«Sorriso, bravura e stima: Sofia era come una figlia»

SCANZOROSCIATE. A un mese dalla tragedia, il ricordo della titolare del centro estetico dove lavorava Sofia Bagattini, morta a soli 18 anni in un incidente stradale a Nembro.

«Per me Sofia era come una figlia. Non l’ho conosciuta a lungo, ma questi anni sono stati intensi: bravissima sul lavoro nonostante ancora giovane, si vedeva che la sua era una passione e le clienti se ne accorgevano. Ordinata, solare, sempre sorridente. Ne avrebbe fatta di strada e se lo sarebbe meritato». Luana Gabbiadini sfoglia le pagine dell’agenda del suo centro estetico, il Fahrenheit di Scanzorosciate, accarezzando le parole scritte solo più di un mese fa da Sofia Bagattini, morta a soli 18 anni all’alba del 17 dicembre, in un incidente stradale a Nembro. Dall’autunno del ’20 Sofia lavorava tra queste mura – stagista per i primi due anni, da studente di Abf, poi con l’alternanza scuola-lavoro e, infine, assunta in apprendistato – e si era trovata fin da subito bene.

Un sentimento reciproco della titolare, che preferisce essere definita «collega» di Sofia e delle altre quattro sue dipendenti. E che ripensa a quell’ultimo saluto di Sofia, poche ore prima dello schianto: «Erano le 18,08 di sabato 16. Ero al lavoro nella prima cabina, lei è salita dalle scale, mi ha detto “Ci vediamo lunedì”, ha sorriso ed è uscita. Ogni tanto riguardo questa scena ripresa dalla telecamera di sicurezza. Chi avrebbe mai immaginato che sarebbe stato l’ultimo saluto?». La mattina dopo è un’altra dipendente ad avvisarla: «Una chiamata surreale: avevo capito, ma il mio cervello non voleva crederci. Mio marito mi ha accompagnato a casa di Sofia e, non vedendo i paramenti, gli ho detto: “Hai visto? Avevo capito male, non è successo niente”. Poi è uscita la mamma, ci siamo guardate e ho concretizzato che era tutto vero».

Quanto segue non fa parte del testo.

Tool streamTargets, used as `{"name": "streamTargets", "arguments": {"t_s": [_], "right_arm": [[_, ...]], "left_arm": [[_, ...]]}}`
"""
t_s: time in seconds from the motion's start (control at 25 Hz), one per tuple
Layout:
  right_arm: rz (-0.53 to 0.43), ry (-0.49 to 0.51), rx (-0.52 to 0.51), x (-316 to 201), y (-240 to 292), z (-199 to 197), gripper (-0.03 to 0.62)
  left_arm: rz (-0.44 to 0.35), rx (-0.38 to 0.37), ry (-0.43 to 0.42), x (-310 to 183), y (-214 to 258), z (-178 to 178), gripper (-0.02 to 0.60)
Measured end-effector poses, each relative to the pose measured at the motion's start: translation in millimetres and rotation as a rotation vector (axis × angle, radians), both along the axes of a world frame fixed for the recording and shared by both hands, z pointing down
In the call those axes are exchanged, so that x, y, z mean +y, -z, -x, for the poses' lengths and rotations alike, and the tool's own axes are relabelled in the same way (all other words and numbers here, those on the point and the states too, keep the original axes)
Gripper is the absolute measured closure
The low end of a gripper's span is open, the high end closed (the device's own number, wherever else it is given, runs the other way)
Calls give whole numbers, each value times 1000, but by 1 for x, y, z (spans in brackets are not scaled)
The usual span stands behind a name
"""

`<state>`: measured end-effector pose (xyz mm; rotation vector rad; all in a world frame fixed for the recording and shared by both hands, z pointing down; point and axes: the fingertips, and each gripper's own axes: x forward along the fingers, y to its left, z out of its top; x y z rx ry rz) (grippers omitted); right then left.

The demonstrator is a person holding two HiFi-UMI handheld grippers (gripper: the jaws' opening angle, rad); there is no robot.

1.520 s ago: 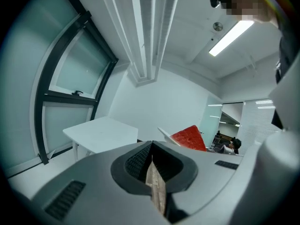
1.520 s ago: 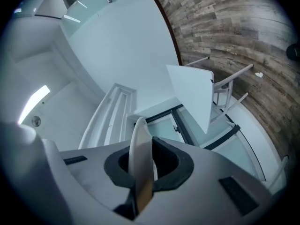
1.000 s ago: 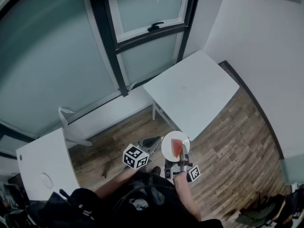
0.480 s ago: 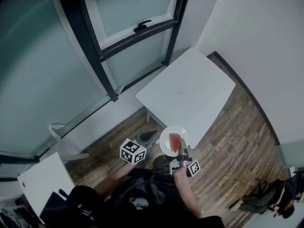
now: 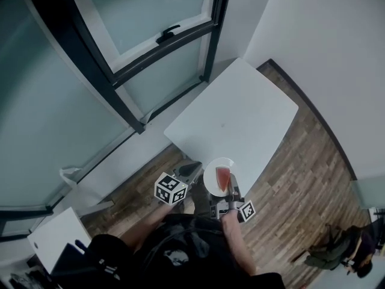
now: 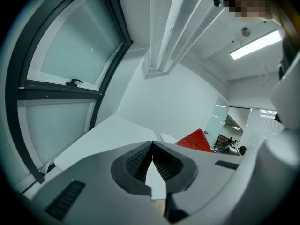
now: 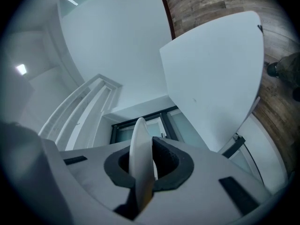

Proprio il giorno prima Luana e Sofia avevano parlato del futuro lavorativo della diciottenne: «Faceva 6 ore, ma di fatto erano sempre 8, con gli straordinari – ricorda commossa la titolare –: per questo l’avrei formalizzata a 8 ore. Se lo meritava: era davvero brava e la mamma mi raccontava che anche quando tornava a casa continuava a esercitarsi. Era umile e puntava sempre al meglio. Le dicevo: “Sofi, fai vedere le tue unghie alla cliente”. Ma lei tirava via la mano: cercava la perfezione. E io scherzavo: guarda che è meglio del catalogo. Ed era vero. Questo è un lavoro a contatto con le persone: se non sei capace, il cliente se ne accorge. Lei invece era già richiesta: dalle sue coetanee, ma anche da clienti adulte che ne apprezzavano professionalità, ordine e cortesia».

Lunedì 15 gennaio Luana ha riaperto per la prima volta dopo un mese il kit personale di Sofia: ordinatissimo e pronto per la cliente successiva che la diciottenne non avrebbe mai potuto ricevere. Qui dentro tanto parla ancora di Sofia: sul muro dell’ingresso, sopra il divanetto rosso dove si sedeva sempre a fine lavoro per aspettare che il fratello la venisse a prendere perché lei non aveva ancora la patente, è stato riprodotto, con tanto di cuore e sopra un orsacchiotto della Thun, un «Buongiorno» con la sua grafia. «Mi è capitato di recente di ringraziare il fratello per quei ritardi che mi hanno dato modo di passare del tempo con lei a chiacchierare – confida Luana –. Gestisco questo centro da 23 anni e di stagiste ne ho avute, ma Sofia aveva una marcia in più. Pur conoscendo io sua zia, perché i nostri figli erano all’asilo assieme, è entrata qui in punta di piedi, senza mai far leva sulla parentela». Luana scorre e riscorre la chat con Sofia, dal primo messaggio del 17 gennaio 2021 fino all’ultimo: «Non era il tipo da dire tante volte: ti voglio bene. Per questo, quando è capitato, aveva un valore che serberò nel mio cuore».